* The task: Every line below that mentions the word "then" should be copied out.
-- -- --
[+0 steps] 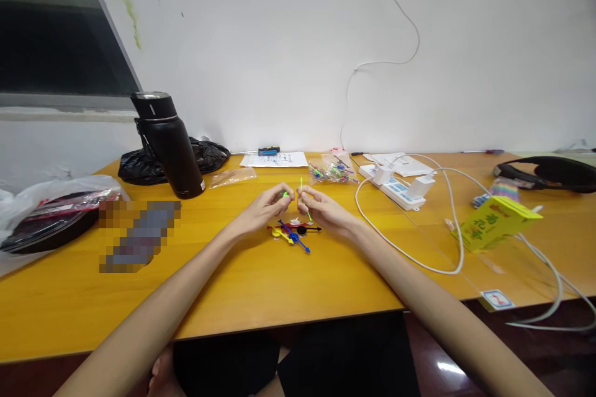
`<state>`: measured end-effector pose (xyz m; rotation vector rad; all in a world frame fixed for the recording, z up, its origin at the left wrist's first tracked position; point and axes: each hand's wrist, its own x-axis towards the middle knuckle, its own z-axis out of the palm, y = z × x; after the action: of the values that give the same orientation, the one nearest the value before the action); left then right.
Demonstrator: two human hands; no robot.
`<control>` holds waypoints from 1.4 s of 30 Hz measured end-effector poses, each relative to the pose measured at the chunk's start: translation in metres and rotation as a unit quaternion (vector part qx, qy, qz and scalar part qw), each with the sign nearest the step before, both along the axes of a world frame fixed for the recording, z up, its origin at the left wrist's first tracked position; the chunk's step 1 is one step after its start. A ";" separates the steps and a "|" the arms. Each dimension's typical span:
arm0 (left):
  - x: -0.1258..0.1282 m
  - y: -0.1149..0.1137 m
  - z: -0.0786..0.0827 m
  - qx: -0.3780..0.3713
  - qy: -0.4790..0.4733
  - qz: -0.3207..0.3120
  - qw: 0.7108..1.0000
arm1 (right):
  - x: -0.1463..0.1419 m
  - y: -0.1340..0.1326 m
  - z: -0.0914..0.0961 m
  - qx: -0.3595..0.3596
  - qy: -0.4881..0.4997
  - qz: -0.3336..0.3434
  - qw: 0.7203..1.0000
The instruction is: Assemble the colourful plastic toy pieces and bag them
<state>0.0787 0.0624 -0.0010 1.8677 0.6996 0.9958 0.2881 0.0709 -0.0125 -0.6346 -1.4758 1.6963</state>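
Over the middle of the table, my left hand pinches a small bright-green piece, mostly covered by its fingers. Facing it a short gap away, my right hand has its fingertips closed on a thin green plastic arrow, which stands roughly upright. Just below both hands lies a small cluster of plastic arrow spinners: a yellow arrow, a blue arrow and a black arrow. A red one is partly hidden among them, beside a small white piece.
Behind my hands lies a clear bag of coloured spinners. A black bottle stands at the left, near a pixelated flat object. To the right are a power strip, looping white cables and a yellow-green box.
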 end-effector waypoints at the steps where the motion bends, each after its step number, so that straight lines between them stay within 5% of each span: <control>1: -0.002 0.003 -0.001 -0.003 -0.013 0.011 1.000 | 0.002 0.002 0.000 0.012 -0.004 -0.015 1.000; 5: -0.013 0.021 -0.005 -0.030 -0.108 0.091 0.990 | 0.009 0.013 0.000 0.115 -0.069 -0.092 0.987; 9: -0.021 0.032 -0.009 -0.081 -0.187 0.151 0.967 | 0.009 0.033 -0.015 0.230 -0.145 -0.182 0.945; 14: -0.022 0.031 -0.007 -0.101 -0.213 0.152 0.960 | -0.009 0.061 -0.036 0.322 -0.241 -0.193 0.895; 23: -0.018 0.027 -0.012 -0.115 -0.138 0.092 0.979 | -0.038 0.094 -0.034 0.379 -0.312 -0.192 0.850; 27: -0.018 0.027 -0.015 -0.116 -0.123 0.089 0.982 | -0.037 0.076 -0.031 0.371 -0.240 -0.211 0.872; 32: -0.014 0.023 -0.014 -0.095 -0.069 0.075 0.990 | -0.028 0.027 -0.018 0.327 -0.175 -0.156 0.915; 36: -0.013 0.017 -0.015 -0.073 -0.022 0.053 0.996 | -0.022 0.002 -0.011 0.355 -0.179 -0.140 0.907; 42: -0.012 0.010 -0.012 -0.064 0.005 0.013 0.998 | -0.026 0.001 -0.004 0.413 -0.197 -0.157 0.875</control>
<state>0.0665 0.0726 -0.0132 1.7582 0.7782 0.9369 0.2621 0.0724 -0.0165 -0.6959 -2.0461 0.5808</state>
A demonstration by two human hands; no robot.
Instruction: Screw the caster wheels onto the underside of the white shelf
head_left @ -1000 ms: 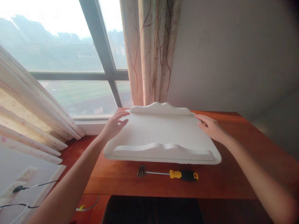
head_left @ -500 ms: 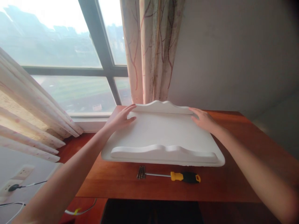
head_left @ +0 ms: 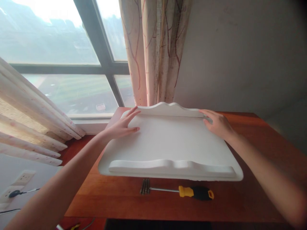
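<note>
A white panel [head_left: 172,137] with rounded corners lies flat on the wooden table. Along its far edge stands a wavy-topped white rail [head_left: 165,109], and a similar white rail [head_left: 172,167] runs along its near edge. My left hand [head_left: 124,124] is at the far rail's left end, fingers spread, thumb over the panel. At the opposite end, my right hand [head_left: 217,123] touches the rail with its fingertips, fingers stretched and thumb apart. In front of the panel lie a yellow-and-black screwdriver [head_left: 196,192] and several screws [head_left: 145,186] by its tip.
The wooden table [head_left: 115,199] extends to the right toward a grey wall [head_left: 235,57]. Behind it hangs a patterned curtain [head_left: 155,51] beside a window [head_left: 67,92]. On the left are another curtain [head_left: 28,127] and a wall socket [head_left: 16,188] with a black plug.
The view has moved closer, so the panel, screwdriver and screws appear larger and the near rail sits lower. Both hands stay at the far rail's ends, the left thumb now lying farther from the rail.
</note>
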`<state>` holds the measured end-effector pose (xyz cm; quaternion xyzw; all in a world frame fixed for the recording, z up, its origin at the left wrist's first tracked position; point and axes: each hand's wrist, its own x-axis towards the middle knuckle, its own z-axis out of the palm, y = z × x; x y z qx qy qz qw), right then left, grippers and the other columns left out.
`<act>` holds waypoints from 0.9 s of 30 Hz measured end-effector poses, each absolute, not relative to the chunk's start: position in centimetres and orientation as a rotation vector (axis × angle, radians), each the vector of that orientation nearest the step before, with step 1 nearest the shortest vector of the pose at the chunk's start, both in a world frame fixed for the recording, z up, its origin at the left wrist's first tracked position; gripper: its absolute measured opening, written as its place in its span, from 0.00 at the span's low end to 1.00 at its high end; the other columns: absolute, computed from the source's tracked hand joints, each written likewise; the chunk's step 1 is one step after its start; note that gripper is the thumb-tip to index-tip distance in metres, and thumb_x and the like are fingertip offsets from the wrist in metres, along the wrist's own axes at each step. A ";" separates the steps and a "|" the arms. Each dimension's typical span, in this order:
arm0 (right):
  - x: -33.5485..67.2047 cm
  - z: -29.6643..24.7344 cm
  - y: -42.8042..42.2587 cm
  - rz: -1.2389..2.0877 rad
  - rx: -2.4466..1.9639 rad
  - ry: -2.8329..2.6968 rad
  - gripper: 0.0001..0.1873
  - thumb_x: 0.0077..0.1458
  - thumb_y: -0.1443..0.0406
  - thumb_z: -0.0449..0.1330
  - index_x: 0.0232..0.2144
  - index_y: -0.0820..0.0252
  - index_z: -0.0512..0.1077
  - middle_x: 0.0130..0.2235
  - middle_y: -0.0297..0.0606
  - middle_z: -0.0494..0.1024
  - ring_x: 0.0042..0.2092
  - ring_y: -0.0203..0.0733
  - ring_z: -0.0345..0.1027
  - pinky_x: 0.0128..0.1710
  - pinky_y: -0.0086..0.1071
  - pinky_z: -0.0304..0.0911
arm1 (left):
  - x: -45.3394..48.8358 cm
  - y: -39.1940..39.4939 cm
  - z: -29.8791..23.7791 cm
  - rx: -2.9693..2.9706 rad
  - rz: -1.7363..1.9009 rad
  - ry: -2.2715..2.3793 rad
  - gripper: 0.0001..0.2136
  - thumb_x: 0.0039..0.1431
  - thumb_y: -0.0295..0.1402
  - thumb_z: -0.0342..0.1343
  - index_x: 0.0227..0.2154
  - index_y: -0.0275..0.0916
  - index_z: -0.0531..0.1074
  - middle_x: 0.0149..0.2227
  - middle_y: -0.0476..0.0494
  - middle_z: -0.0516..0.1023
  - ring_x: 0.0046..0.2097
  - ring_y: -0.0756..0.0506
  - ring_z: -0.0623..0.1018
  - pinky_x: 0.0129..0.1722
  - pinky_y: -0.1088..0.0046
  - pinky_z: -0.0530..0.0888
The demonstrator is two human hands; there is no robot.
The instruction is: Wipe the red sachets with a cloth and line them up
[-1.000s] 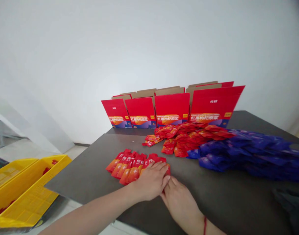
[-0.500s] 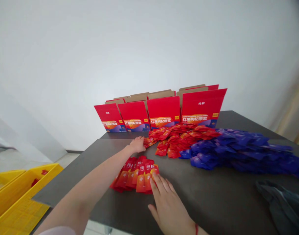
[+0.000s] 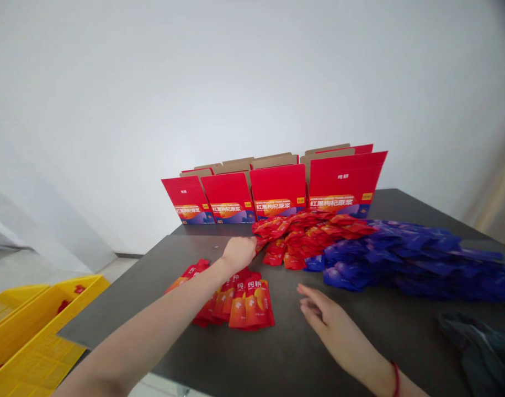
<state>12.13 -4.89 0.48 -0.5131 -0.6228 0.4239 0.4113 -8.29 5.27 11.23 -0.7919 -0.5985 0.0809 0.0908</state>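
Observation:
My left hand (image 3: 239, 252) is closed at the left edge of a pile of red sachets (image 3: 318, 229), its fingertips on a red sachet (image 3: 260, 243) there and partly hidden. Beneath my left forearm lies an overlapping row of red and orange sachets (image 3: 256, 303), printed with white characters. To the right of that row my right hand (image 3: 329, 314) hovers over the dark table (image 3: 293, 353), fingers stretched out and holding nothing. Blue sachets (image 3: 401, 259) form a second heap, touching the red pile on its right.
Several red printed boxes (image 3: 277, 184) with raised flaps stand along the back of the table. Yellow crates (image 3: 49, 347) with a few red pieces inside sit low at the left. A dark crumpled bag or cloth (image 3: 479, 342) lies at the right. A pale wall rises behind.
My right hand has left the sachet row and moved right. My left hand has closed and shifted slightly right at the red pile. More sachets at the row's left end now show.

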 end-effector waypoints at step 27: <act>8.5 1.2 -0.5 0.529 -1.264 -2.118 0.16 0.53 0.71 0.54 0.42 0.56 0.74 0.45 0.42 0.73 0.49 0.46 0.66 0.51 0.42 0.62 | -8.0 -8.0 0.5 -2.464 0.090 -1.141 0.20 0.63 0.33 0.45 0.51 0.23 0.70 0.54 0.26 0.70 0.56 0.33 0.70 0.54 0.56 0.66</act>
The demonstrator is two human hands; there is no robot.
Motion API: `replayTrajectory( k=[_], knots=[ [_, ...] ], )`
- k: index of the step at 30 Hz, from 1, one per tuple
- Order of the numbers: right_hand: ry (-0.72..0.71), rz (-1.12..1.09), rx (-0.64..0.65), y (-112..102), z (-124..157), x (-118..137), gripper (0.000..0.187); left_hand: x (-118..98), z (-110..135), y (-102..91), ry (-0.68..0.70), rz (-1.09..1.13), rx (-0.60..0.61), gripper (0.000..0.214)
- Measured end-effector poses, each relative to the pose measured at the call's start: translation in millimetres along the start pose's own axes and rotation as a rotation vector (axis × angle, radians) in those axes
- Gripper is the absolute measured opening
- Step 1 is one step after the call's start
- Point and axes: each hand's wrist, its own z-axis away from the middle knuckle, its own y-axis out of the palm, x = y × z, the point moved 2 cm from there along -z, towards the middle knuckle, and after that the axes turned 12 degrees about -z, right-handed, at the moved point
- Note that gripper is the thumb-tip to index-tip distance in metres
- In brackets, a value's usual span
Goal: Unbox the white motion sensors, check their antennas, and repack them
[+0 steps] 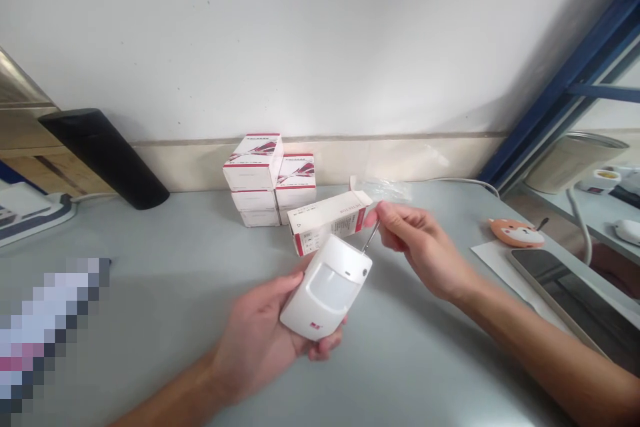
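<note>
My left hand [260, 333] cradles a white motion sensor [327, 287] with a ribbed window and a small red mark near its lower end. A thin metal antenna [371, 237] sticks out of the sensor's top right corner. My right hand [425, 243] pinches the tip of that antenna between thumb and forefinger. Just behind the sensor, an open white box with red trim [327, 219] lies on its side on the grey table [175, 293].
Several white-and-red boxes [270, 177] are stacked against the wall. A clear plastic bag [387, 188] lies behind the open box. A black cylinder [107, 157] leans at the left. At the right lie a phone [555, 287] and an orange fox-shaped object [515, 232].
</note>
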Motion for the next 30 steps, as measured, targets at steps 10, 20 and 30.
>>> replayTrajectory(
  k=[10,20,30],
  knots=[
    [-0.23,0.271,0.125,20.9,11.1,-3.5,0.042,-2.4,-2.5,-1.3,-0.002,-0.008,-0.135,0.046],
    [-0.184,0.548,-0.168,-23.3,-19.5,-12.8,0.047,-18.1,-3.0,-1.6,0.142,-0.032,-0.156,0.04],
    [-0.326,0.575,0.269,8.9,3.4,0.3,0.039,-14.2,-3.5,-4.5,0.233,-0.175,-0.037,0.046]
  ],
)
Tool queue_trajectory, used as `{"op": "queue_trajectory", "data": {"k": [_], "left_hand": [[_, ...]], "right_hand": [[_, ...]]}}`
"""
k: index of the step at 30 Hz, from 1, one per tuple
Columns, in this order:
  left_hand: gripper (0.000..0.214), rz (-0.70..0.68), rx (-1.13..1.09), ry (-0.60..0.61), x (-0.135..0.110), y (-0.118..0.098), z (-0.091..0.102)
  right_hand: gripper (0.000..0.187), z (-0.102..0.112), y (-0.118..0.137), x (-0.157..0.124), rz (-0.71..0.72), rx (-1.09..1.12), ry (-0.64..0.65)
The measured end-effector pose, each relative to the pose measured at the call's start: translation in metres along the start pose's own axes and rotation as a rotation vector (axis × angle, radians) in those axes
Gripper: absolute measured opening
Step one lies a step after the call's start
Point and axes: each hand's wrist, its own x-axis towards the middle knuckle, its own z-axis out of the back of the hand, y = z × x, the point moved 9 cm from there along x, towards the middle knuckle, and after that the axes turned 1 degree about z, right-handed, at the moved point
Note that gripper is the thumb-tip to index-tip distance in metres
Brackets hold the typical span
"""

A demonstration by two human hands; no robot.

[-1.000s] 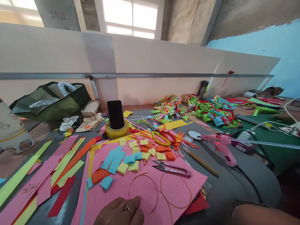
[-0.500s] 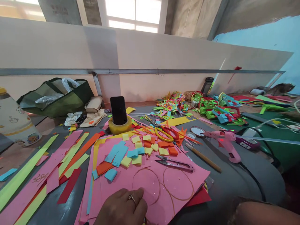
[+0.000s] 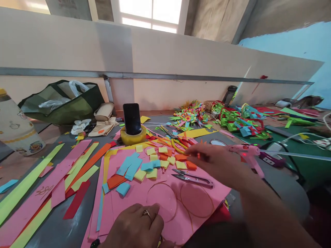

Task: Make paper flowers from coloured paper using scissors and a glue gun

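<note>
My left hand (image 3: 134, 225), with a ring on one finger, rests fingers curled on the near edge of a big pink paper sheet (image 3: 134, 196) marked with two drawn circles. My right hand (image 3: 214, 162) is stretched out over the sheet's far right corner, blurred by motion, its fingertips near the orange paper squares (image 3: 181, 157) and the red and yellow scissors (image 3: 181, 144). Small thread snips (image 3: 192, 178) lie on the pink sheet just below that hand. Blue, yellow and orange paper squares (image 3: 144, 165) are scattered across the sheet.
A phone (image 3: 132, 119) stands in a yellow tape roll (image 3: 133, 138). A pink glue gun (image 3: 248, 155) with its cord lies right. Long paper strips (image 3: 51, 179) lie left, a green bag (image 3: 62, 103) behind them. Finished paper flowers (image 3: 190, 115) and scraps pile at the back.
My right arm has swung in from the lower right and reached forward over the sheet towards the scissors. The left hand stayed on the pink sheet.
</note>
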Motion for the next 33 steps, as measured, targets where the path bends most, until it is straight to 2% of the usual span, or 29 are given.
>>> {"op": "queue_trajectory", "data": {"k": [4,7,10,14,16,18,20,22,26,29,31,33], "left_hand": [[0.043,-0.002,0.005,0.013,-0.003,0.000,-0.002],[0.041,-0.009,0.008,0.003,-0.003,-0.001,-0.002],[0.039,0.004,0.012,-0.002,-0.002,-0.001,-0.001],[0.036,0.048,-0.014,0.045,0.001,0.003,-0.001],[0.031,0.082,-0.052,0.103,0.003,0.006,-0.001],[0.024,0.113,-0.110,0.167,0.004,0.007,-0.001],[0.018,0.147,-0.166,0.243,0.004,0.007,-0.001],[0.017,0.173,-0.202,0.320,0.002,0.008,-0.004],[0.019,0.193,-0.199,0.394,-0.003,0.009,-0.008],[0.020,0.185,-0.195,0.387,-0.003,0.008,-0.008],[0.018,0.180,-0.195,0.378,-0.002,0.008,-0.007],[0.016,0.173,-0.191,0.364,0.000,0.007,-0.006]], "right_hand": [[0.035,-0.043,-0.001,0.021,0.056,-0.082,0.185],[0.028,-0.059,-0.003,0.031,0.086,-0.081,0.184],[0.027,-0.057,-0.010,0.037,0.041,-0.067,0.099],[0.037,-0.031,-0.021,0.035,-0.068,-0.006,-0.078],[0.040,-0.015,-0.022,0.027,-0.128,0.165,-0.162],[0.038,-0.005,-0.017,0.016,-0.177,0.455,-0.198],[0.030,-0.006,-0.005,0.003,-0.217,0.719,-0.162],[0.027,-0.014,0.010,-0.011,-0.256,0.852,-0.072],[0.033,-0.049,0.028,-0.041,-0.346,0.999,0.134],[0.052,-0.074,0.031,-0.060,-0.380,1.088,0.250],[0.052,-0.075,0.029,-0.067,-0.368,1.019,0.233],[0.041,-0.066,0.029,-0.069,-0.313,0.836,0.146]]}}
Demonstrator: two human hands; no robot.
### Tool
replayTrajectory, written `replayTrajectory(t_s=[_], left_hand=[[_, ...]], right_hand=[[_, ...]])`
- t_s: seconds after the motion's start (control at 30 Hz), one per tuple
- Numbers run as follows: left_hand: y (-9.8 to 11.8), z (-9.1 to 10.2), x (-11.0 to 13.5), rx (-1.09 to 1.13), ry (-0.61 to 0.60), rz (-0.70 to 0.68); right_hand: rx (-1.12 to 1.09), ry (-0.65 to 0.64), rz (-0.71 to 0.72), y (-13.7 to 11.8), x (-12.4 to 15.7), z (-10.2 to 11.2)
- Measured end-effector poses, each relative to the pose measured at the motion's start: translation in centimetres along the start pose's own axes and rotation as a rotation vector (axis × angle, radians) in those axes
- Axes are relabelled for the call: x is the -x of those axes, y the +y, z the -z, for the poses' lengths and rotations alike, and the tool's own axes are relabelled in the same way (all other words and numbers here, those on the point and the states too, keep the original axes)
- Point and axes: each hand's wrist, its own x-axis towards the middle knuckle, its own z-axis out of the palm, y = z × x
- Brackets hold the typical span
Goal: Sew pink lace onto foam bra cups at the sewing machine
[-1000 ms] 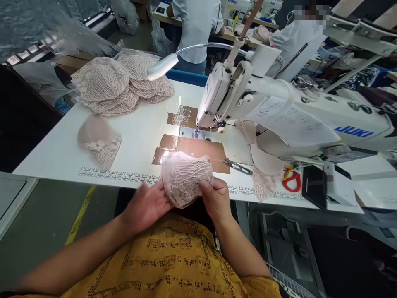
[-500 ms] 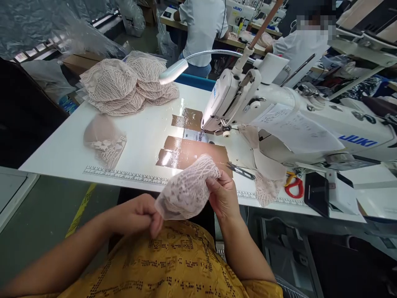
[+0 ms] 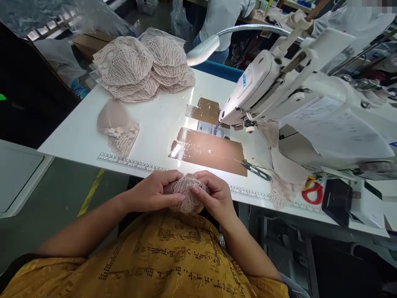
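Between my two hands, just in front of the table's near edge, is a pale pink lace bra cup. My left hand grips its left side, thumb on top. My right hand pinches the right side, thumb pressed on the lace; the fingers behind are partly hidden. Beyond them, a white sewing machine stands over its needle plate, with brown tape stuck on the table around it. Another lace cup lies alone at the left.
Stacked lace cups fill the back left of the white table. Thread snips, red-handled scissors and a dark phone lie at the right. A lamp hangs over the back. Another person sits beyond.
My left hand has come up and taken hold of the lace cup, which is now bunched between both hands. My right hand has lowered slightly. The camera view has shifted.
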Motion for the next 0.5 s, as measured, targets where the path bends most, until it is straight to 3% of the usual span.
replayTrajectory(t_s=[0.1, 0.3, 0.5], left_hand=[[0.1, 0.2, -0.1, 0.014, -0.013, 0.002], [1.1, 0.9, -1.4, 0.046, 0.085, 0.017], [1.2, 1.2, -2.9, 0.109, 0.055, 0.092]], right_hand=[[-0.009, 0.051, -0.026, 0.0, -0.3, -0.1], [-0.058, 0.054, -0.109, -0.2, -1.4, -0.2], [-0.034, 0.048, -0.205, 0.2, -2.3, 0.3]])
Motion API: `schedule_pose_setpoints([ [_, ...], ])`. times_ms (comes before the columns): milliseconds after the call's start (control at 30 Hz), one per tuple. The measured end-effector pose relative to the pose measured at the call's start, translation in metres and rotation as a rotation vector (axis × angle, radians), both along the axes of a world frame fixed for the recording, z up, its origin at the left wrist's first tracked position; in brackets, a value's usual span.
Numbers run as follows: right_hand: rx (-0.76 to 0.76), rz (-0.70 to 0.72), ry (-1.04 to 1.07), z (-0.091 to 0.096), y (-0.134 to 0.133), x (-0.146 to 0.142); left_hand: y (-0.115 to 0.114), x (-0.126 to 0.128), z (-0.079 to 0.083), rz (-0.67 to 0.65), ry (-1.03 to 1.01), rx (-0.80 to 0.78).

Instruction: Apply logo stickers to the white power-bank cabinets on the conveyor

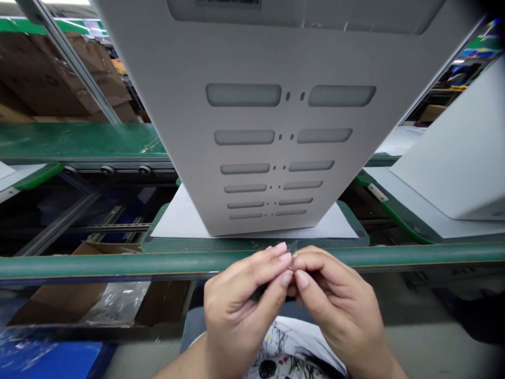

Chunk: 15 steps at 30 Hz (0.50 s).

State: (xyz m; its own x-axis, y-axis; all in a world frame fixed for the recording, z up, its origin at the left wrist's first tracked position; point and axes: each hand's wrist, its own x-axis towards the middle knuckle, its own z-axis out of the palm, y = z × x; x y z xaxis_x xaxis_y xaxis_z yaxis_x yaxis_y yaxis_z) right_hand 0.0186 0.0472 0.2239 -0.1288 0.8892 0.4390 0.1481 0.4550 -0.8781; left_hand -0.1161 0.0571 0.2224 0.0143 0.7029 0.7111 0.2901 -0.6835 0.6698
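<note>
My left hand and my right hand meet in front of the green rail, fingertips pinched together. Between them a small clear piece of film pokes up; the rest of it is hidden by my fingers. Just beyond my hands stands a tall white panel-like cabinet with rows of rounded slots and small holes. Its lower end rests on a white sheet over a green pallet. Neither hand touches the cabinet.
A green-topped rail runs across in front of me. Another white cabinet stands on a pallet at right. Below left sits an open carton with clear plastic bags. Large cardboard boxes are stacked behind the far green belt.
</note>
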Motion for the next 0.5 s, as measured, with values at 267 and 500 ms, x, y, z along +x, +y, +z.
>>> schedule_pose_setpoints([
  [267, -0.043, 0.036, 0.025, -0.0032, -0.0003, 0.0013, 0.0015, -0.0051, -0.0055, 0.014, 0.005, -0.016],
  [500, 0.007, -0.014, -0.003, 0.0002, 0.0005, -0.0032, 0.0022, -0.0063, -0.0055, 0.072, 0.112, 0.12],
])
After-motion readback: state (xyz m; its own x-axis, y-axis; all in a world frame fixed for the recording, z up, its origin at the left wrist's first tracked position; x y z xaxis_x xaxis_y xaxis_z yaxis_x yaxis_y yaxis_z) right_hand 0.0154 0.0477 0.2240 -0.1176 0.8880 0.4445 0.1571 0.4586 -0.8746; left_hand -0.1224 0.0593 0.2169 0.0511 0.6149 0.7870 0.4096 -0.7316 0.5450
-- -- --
* Answer for this exercise:
`<state>`: measured end-effector pose (xyz m; rotation vector rad; all in a world frame fixed for the recording, z up, its origin at the left wrist's first tracked position; point and axes: each hand's wrist, its own x-axis towards the middle knuckle, its own z-axis out of the palm, y = z × x; after the action: of the values that give the same orientation, the one nearest the value before the action); left then right.
`<state>` holds the measured end-effector pose (xyz cm; quaternion xyzw; all in a world frame fixed for the recording, z up, its origin at the left wrist's first tracked position; point and axes: each hand's wrist, its own x-axis towards the middle knuckle, its own z-axis out of the palm, y = z × x; x y z qx qy qz qw), right then left, grippers and the other columns left out.

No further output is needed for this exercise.